L'article 2 permet de mettre un terme à une difficulté d'interprétation de l'article L. 723-7 du code de commerce, qui impose une limitation du nombre de mandats qu'un juge consulaire peut accomplir dans un même tribunal. Cette limite, fixée à quatre mandats successifs par la loi de modernisation de la justice du XXIe siècle, a été portée à cinq par la loi PACTE. Le Conseil d'État déduit de cette disposition que l'inéligibilité ne s'applique que si les cinq mandats sont effectués de manière consécutive. Or telle n'était pas l'intention initiale du législateur, qui visait à encourager le renouvellement des juges. La proposition de loi supprime donc la référence au caractère « successif » des mandats pour ôter toute équivoque quant à la manière d'appliquer la limitation des mandats dans le temps.

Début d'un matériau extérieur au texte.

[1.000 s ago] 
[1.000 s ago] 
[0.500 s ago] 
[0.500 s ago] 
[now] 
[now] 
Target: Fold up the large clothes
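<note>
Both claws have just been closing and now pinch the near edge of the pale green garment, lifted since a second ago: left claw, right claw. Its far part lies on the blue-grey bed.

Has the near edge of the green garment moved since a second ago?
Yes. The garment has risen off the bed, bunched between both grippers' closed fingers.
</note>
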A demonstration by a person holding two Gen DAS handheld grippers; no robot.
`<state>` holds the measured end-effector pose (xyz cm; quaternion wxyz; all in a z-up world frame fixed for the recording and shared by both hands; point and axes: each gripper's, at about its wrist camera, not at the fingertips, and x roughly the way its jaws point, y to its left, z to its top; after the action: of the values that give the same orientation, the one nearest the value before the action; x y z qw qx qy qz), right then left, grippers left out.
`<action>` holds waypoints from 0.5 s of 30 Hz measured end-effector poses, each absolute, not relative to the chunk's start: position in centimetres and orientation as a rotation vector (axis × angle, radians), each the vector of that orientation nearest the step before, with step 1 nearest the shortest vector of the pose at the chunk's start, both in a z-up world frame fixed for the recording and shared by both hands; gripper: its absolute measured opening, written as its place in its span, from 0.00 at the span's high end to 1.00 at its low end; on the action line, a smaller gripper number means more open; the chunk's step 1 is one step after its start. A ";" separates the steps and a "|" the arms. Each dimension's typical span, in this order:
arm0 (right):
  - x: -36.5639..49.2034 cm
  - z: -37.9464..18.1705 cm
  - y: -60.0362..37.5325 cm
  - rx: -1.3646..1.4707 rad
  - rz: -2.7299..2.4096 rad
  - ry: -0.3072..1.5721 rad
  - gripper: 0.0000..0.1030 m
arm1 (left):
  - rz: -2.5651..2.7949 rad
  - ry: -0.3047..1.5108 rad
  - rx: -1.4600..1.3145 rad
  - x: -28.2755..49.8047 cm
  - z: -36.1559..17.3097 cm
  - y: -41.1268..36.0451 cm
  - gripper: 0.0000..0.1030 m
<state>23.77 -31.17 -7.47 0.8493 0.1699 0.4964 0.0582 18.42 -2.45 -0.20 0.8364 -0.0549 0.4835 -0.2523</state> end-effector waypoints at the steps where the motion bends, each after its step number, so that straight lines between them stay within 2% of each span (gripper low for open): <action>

L'article 3 élève au rang législatif les conditions d'appartenance des anciens membres au collège électoral participant à l'élection des juges consulaires. Il renforce ainsi la sécurité juridique de diverses règles actuellement de nature réglementaire, par exemple celle prévoyant l'exclusion du collège électoral des membres réputés démissionnaires ou celle fixant la condition d'ancienneté à six années afin de s'assurer que l'ancien membre, qui intègre le collège électoral en raison de son expérience, a exercé ses fonctions durant un temps suffisant.

Enfin, l'article 4 proroge le mandat des délégués consulaires élus en 2016 jusqu'au 31 décembre 2021. Il s'agit là d'une nécessité pour que les élections prévues en novembre et décembre 2021 puissent être organisées sur la base du collège électoral antérieur à la loi PACTE.

Mes chers collègues, il y a urgence. Si la date des élections a été reportée afin de permettre à cette proposition de loi d'être adoptée à temps, il est indispensable que celle-ci entre en vigueur avant le 22 octobre, date du début des opérations préélectorales. Il s'agit d'un texte de consensus, enrichi par le Sénat de diverses dispositions ayant reçu l'adhésion du Conseil national des tribunaux de commerce et de la Conférence générale des juges consulaires de France, et dont l'utilité immédiate est démontrée. C'est pourquoi je ne peux que vous inviter à voter en sa faveur.